David enjoys interpreting the regulatory precedents and new legislation, developing the regulatory strategy as part of strategic regulatory consulting, Agency meeting preparation and engagement, conducting persuasive communication with regulatory authorities, executing an effective path to approval for submissions and marketing applications with multi-country registrations and approvals, developing GxP compliance strategies from premarketing to postmarketing from R&D, Manufacturing/Operations, Postmarket and to delivering regulatory and compliance training to internal and external stakeholders, and striving for overall corporate compliance with regulations in The Americas, EMEA and Asia Pacific.

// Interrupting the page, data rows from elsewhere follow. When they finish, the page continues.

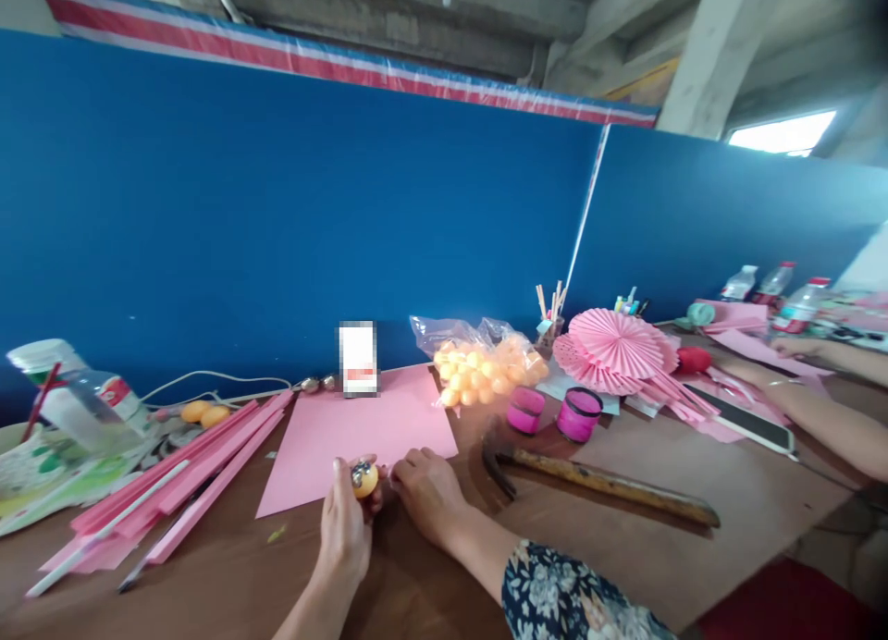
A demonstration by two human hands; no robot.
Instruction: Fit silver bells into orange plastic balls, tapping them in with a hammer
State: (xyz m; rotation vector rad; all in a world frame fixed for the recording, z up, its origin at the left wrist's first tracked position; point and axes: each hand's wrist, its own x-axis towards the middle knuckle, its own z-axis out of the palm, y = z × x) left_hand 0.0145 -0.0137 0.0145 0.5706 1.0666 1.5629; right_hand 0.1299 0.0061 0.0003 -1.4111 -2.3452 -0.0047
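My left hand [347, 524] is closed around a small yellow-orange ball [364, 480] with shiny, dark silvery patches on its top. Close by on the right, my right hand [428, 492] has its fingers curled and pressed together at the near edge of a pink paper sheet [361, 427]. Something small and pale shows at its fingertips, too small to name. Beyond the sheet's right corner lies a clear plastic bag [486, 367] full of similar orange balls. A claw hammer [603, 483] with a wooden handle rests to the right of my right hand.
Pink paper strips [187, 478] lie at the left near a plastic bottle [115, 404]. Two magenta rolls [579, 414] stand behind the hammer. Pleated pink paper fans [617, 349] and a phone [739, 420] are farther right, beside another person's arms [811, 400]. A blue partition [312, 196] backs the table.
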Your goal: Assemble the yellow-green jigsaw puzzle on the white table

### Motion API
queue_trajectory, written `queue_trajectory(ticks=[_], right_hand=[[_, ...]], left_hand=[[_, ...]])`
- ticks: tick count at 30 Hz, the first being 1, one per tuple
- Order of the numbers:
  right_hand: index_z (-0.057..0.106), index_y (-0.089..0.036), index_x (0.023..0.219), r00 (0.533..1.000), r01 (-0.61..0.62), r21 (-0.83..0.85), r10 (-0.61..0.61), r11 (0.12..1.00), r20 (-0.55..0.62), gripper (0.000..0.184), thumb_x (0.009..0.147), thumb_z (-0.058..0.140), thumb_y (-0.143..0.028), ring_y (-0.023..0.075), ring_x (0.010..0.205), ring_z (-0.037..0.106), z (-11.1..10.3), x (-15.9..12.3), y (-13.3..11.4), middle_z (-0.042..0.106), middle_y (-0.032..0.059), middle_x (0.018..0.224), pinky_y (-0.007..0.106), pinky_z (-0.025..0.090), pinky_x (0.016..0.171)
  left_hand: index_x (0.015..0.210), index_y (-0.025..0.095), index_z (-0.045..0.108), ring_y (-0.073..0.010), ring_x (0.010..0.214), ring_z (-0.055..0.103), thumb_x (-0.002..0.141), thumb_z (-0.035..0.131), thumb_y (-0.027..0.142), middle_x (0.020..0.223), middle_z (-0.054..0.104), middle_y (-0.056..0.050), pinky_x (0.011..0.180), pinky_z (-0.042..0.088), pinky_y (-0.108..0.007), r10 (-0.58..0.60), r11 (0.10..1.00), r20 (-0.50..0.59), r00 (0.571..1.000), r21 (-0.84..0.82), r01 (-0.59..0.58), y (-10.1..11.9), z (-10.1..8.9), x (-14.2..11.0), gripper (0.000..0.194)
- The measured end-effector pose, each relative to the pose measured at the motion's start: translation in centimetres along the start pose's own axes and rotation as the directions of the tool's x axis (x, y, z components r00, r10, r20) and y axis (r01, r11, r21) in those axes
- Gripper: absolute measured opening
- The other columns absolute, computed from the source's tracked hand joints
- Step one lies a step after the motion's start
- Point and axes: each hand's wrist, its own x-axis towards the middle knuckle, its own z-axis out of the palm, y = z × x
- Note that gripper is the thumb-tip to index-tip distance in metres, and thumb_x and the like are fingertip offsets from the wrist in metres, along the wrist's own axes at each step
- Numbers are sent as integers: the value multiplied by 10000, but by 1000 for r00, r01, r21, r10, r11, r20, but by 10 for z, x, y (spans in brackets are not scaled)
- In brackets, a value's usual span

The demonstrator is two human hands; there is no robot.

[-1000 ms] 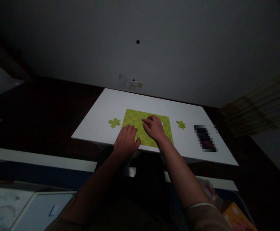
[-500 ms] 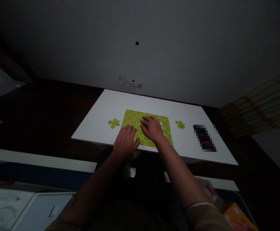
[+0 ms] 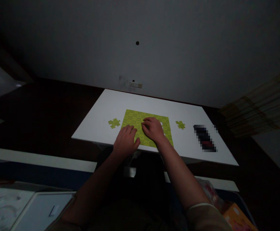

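Observation:
A green jigsaw puzzle (image 3: pixel 135 114) with a checkered pattern lies near the front edge of the white table. My left hand (image 3: pixel 126 139) rests with spread fingers over its front left part, thumb pointing right. On the puzzle's middle right part lies my right hand (image 3: pixel 152 128), fingers loosely bent and apart, fingertips touching the surface. White table shows through a gap just right of that hand; part of the gap is hidden under it. One loose puzzle piece (image 3: pixel 114 123) lies left of the puzzle. Another loose green piece (image 3: pixel 180 124) lies to its right.
A pixelated dark object (image 3: pixel 205 138) is on the right side of the white table (image 3: pixel 94 125). Behind me are a white board (image 3: pixel 41 210) at lower left and an orange box (image 3: pixel 237 216) at lower right. A wall rises beyond the table.
My right hand has drawn back slightly to the right. A small white spot by its fingertips no longer shows. My left hand has stayed in place.

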Motion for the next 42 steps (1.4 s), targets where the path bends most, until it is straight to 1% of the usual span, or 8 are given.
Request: queue_trajectory(ticks=[3, 7, 13, 19, 26, 31, 36, 42], right_hand=[[855, -217, 1351, 999, 33, 23, -33, 999, 34, 369, 1113, 622, -376, 352, 1488, 649, 1, -1, -1, 741, 143, 1578, 549, 500, 1257], [534, -148, 1753, 972, 77, 21, -80, 997, 222, 716, 1161, 527, -551, 360, 1746, 386, 5, 2, -1, 447, 183, 1850, 573, 348, 1405], [427, -197, 1818, 938, 0, 4, -1, 1000, 347, 772, 1185, 433, -639, 349, 1792, 274, 5, 8, -5, 326, 159, 1904, 630, 247, 1441], [543, -175, 1745, 990, -136, 34, 135, 990, 38, 674, 1136, 487, -459, 354, 1690, 475, -25, -7, 47, 536, 177, 1797, 606, 373, 1392], [690, -96, 1582, 854, -511, -44, 502, 858, -134, 649, 1018, 564, -392, 463, 1508, 609, -67, -71, 138, 692, 281, 1588, 670, 466, 1282], [723, -143, 1521, 889, -444, -98, 425, 891, -169, 573, 1063, 499, -403, 423, 1545, 580, -61, -97, 140, 675, 231, 1631, 645, 416, 1337], [745, -145, 1452, 848, -481, 8, 468, 877, -249, 549, 1024, 536, -417, 421, 1366, 694, -57, -98, 140, 759, 246, 1461, 629, 540, 1218], [717, -147, 1493, 836, -426, 177, 461, 887, -298, 642, 878, 659, -321, 420, 1418, 671, -66, -96, 147, 707, 262, 1516, 663, 523, 1255]], left_hand=[[1368, 140, 710, -408, 1425, 625, 1036, 681, 311, 1478, 708, -210, 1273, 495, -584, -2, 1000, 5, 1000, 12, 2, 0, 0, 0, 375], [1362, 144, 708, -402, 1428, 619, 1048, 665, 321, 1474, 712, -212, 1270, 498, -583, -4, 1000, 9, 1000, 12, 4, 0, -1, 0, 363], [1366, 152, 709, -390, 1393, 635, 1045, 670, 326, 1448, 714, -202, 1261, 501, -566, -8, 1000, 19, 1000, 7, 8, 2, -5, 2, 367], [1349, 190, 714, -377, 1395, 637, 1041, 668, 313, 1436, 714, -181, 1247, 510, -553, -2, 1000, 10, 1000, 10, 2, 1, -6, 2, 335], [1354, 180, 719, -380, 1416, 635, 1046, 665, 312, 1454, 713, -187, 1256, 510, -554, -10, 1000, 15, 1000, 19, 10, 0, -4, 3, 340], [1357, 163, 720, -390, 1419, 635, 1049, 654, 310, 1464, 715, -200, 1255, 514, -563, -3, 1000, 14, 1000, 22, 3, 0, -5, 2, 347], [1362, 160, 717, -389, 1415, 638, 1061, 639, 325, 1460, 716, -203, 1254, 518, -559, 7, 1000, 22, 1000, 26, -7, 0, -7, 3, 352], [1354, 194, 721, -379, 1387, 650, 1057, 639, 329, 1447, 717, -187, 1242, 528, -564, -3, 1000, 11, 1000, 18, 3, 0, -7, 4, 337]])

He has managed regulatory and compliance projects with multiple competing priorities having a direct impact on site operations commercial opportunities and enjoys adding business value to clients by providing strategic and tactical solutions that facilitate the achievement of regulatory and compliance milestones and on minimizing delays due to noncompliance and regulatory risk.
He has worked directly with global manufacturers and sponsors engaged in compliance remediation activities and services involving enforcement actions and customer generated compliance events, inspection preparation, among other regulatory and compliance responsibilities.